Home remedies like drinking lemon juice, taking vitamin C megadoses, or exercising intensely don’t have reliable evidence behind them for stopping or shortening a period. Exercise can sometimes lighten flow modestly because physical activity affects hormone levels, but the effect is subtle and unpredictable. Orgasms may speed up uterine contractions slightly, potentially moving things along faster toward the end of a period, but this is anecdotal rather than well-studied.

Safety of Suppressing Your Period

One common concern is whether it’s unhealthy to skip periods altogether. The answer from major medical organizations is clear: suppressing menstruation with hormonal methods does not affect future fertility and does not increase cancer risk. Continuous use of combined birth control pills actually decreases the risk of certain cancers, including ovarian and endometrial cancer. The monthly bleed on hormonal contraception isn’t a “real” period in the biological sense.

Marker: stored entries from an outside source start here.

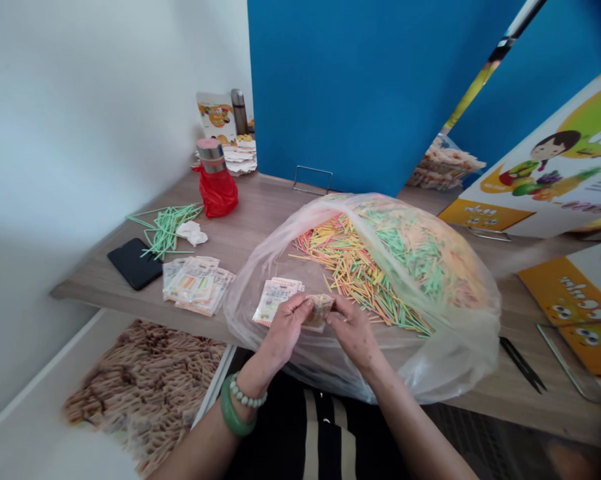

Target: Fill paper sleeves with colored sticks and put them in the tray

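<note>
My left hand (pixel 286 327) and my right hand (pixel 350 332) meet at the table's front edge. Both pinch a small clear packet (pixel 320 308) with printed paper inside. Just left of it lies a small stack of printed packets (pixel 275 298) on the plastic. Beyond my hands a big clear plastic bag (pixel 460 360) holds a heap of thin coloured sticks (pixel 380 267) in yellow, green and orange. A green bangle and a bead bracelet circle my left wrist.
Another pile of printed packets (pixel 195 283), a black phone (pixel 133 263), loose green sticks (pixel 168 227), a crumpled tissue and a red-bagged flask (pixel 214 179) lie to the left. Black scissors (pixel 523 363) and orange printed boards (pixel 575 300) sit right. A blue partition (pixel 370 87) stands behind.
</note>
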Demonstrator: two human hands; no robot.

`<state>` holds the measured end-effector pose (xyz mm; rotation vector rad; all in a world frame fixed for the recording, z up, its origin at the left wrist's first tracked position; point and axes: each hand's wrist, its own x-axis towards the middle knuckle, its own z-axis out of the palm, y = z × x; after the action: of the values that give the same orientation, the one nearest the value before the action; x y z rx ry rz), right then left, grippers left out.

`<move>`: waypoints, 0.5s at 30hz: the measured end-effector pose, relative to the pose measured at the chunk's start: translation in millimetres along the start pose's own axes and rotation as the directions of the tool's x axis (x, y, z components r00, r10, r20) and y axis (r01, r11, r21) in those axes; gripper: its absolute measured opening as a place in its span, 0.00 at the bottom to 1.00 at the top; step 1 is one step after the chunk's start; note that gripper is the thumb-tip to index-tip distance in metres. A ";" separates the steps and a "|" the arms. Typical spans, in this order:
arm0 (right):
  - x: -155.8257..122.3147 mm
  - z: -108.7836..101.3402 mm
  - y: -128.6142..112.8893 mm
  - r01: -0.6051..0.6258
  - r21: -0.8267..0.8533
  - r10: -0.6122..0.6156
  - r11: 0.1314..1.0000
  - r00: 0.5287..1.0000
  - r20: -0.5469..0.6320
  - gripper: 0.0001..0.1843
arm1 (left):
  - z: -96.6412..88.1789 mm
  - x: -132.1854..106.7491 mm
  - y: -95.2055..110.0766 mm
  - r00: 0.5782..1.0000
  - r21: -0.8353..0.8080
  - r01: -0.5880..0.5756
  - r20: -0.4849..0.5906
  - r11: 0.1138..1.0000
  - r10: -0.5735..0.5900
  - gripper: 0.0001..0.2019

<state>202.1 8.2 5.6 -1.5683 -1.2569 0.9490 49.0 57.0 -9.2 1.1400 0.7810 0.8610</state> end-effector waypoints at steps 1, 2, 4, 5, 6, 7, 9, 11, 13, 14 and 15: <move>-0.4 1.7 -0.1 0.004 -0.015 -0.005 1.000 1.000 -0.019 0.08 | -1.2 -1.2 2.7 1.000 0.019 -0.023 -0.007 1.000 0.023 0.16; -1.1 3.2 -0.7 0.019 -0.028 -0.020 0.999 0.999 -0.029 0.08 | -2.5 -2.9 5.7 0.999 0.034 -0.038 -0.017 0.999 0.038 0.16; -3.0 6.0 -1.5 0.072 -0.045 -0.074 0.996 0.996 -0.053 0.10 | -5.2 -7.0 11.0 0.998 0.027 -0.044 -0.039 0.999 0.045 0.16; -3.6 7.7 -0.9 0.105 -0.044 -0.108 0.993 0.992 -0.069 0.09 | -6.6 -9.2 12.9 0.999 -0.003 -0.031 -0.044 1.000 0.030 0.17; -3.8 10.0 0.6 0.138 -0.044 -0.141 0.990 0.986 -0.089 0.09 | -7.9 -11.1 14.2 0.999 -0.048 -0.012 -0.050 0.999 0.009 0.19; -3.3 12.8 2.9 0.171 -0.051 -0.175 0.984 0.980 -0.098 0.09 | -9.3 -12.5 14.9 0.998 -0.095 0.007 -0.054 0.995 -0.013 0.22; -1.2 20.4 7.8 0.206 -0.041 -0.209 0.978 0.974 -0.085 0.09 | -12.6 -14.5 15.6 0.997 -0.146 0.004 -0.077 0.989 -0.016 0.22; 0.6 29.4 9.6 0.216 -0.027 -0.217 0.976 0.974 -0.058 0.09 | -17.1 -16.8 17.8 0.993 -0.137 -0.050 -0.110 0.989 0.035 0.18; 0.6 38.2 6.2 0.213 -0.003 -0.213 0.977 0.976 -0.038 0.08 | -23.8 -20.7 22.9 0.990 -0.102 -0.098 -0.115 0.990 0.086 0.17; 0.0 42.5 2.8 0.210 0.017 -0.210 0.978 0.977 -0.027 0.08 | -28.2 -23.1 26.5 0.990 -0.079 -0.109 -0.097 0.991 0.101 0.16; -0.7 46.8 -1.3 0.200 0.043 -0.199 0.979 0.980 -0.014 0.08 | -33.4 -25.5 30.4 0.992 -0.056 -0.112 -0.064 0.992 0.108 0.16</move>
<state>157.9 15.8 -7.8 -1.3817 -1.3493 0.8340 2.9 54.5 14.5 1.1166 0.7428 1.0089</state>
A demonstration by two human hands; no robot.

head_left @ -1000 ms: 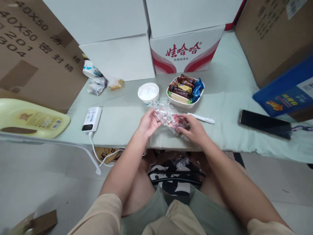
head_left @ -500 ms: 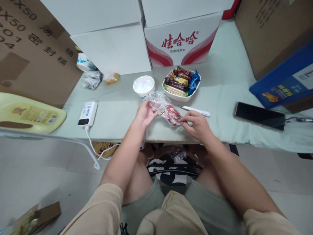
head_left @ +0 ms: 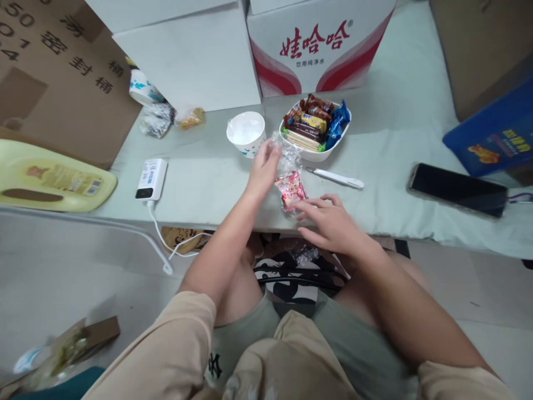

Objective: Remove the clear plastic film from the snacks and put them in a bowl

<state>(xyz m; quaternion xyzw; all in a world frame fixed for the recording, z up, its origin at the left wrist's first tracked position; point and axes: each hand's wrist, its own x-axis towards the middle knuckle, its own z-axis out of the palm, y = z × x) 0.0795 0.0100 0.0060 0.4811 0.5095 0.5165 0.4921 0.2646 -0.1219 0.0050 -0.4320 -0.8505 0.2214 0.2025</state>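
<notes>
Pinched between the fingers of my left hand [head_left: 263, 166] is crinkled clear plastic wrap [head_left: 290, 154]. A small red patterned packet [head_left: 290, 190] lies at the lower end of that plastic; whether the two are joined I cannot tell. My right hand [head_left: 327, 221] is open, fingers spread, its fingertips at the packet's lower right edge. Just beyond my left hand stands a white paper cup [head_left: 246, 135] with blue leaf marks. Behind the plastic sits a white bowl [head_left: 315, 156] of wrapped snacks and thin sticks. A white-handled knife-like tool [head_left: 339, 179] lies right of the packet.
A white power bank [head_left: 151, 179] with a cable and a yellow jug [head_left: 54, 176] are on the left. To the right lie a phone [head_left: 458, 190] and a blue box [head_left: 493, 130]. White cartons [head_left: 310, 53] line the back. Small wrapped pieces [head_left: 189, 118] lie back left.
My right fingers have let go of the packet and spread apart. My left hand has moved up and right with the plastic wrap. The packet now lies lower on the cloth.
</notes>
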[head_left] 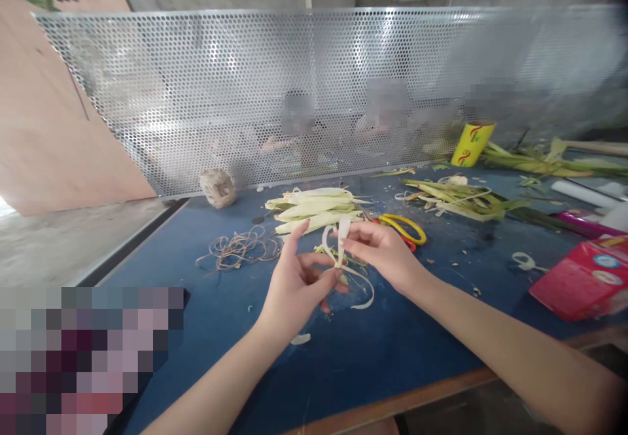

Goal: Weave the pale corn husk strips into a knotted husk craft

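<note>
Over the blue table [373, 356] both my hands work a pale corn-husk strip [341, 242]. My left hand [297, 288] pinches the lower part of the strip, index finger raised. My right hand [380, 248] pinches the upper end, which stands upright between its fingers. Loose ends of the strip curl down towards the table [363, 291]. Just beyond the hands lies a pile of pale husk leaves [314, 209].
Yellow-handled scissors [405, 226] lie right of the husk pile. A tangle of twine [240, 248] and a twine ball [218, 188] sit left. Green husks [461, 199], a yellow roll [471, 144] and a red box [583, 278] are at right. A perforated metal screen [314, 88] backs the table.
</note>
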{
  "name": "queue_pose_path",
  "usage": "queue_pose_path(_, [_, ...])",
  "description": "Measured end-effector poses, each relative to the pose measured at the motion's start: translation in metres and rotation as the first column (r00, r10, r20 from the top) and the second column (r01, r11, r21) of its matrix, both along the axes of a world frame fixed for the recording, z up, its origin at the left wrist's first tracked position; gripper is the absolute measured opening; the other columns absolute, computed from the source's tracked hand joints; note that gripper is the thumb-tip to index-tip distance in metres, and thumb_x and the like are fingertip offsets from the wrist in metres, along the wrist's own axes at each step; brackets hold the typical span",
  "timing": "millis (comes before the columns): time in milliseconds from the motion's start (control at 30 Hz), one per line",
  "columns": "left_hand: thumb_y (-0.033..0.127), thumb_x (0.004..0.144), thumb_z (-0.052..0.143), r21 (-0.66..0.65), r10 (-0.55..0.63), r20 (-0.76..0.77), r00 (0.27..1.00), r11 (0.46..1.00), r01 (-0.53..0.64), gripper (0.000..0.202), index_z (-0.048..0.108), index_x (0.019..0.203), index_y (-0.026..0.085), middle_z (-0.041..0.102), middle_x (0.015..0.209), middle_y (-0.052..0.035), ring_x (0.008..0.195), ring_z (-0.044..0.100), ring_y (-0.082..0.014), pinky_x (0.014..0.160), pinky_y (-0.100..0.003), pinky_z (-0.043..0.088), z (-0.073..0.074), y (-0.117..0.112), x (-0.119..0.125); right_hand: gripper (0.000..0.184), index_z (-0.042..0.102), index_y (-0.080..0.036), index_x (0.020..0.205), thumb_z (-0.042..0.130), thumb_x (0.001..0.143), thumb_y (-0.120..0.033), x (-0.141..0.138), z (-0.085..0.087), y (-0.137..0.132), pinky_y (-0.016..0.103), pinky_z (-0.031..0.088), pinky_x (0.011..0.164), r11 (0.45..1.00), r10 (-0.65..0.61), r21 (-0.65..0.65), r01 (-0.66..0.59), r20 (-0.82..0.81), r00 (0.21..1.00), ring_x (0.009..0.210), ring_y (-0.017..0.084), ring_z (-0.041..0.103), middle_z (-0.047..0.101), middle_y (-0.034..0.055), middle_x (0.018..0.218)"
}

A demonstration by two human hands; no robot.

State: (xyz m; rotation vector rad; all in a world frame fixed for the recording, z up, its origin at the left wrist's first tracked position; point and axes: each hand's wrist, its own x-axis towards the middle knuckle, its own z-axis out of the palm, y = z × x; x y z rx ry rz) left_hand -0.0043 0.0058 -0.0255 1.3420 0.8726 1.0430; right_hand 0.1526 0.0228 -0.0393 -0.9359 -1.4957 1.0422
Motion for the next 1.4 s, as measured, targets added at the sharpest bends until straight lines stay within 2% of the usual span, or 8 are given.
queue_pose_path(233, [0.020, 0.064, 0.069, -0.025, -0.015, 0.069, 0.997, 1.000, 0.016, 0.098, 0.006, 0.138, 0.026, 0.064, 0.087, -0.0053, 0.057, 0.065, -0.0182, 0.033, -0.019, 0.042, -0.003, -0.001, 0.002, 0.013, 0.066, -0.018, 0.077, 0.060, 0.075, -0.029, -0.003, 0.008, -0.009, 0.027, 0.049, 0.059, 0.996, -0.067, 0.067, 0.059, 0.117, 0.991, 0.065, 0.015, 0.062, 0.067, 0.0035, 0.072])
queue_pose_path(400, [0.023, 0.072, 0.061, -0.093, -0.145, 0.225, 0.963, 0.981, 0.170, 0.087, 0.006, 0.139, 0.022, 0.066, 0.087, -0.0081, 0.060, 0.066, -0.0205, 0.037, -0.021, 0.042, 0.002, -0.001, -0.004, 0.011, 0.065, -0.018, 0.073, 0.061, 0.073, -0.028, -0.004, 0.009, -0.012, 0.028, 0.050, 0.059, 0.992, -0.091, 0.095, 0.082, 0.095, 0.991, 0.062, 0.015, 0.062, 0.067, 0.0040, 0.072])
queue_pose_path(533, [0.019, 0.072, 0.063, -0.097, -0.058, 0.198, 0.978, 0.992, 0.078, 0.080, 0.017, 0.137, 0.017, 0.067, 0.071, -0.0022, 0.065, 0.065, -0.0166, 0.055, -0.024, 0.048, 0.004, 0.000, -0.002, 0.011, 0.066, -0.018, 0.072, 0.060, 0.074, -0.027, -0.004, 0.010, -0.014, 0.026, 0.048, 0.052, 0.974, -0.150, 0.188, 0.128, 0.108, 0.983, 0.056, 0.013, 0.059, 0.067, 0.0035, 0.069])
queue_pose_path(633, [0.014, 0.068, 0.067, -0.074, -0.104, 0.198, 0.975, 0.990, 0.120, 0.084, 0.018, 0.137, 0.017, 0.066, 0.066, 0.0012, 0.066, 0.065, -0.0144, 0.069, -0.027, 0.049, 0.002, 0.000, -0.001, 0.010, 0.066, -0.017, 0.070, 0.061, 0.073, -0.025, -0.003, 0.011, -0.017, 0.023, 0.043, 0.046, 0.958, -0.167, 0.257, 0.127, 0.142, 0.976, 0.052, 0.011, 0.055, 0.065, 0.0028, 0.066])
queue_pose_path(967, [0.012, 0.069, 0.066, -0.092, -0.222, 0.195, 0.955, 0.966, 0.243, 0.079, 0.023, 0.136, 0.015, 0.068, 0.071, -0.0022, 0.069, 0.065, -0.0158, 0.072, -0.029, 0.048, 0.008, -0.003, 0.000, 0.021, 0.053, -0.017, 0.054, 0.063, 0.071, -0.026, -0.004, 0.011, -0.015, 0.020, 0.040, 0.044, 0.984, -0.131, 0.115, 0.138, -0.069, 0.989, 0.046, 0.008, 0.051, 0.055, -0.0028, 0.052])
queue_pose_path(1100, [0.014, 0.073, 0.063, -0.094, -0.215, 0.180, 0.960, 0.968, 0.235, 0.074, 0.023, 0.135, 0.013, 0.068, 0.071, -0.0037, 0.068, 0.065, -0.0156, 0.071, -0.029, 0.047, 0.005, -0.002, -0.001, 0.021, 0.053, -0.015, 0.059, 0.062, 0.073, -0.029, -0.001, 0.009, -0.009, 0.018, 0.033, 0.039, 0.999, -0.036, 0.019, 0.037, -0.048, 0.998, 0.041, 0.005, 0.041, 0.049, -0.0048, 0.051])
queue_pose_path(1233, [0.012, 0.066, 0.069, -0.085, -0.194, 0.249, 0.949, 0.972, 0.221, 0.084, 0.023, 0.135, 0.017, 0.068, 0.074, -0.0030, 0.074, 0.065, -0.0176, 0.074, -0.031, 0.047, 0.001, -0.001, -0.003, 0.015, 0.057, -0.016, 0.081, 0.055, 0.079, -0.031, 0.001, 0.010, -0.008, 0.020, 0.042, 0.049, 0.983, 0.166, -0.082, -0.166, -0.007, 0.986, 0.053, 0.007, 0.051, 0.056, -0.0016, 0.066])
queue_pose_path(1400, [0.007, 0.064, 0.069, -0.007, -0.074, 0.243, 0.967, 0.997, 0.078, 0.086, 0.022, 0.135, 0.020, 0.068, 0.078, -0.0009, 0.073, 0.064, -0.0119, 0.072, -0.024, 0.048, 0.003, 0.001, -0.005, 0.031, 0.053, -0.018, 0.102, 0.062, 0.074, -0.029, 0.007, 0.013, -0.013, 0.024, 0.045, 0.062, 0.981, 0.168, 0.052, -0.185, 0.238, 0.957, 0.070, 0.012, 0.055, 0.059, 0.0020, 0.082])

It’s a withdrawal response to dropping hormone levels during the placebo week, and skipping it has no known health consequences.

The best approach depends on your timeline. For a period that’s already happening, ibuprofen or tranexamic acid can reduce flow. For an upcoming period you want to avoid, norethisterone or skipping your pill’s placebo week can delay or prevent it. For a longer-term solution, a hormonal IUD, implant, or continuous pill use can reduce or eliminate periods over months.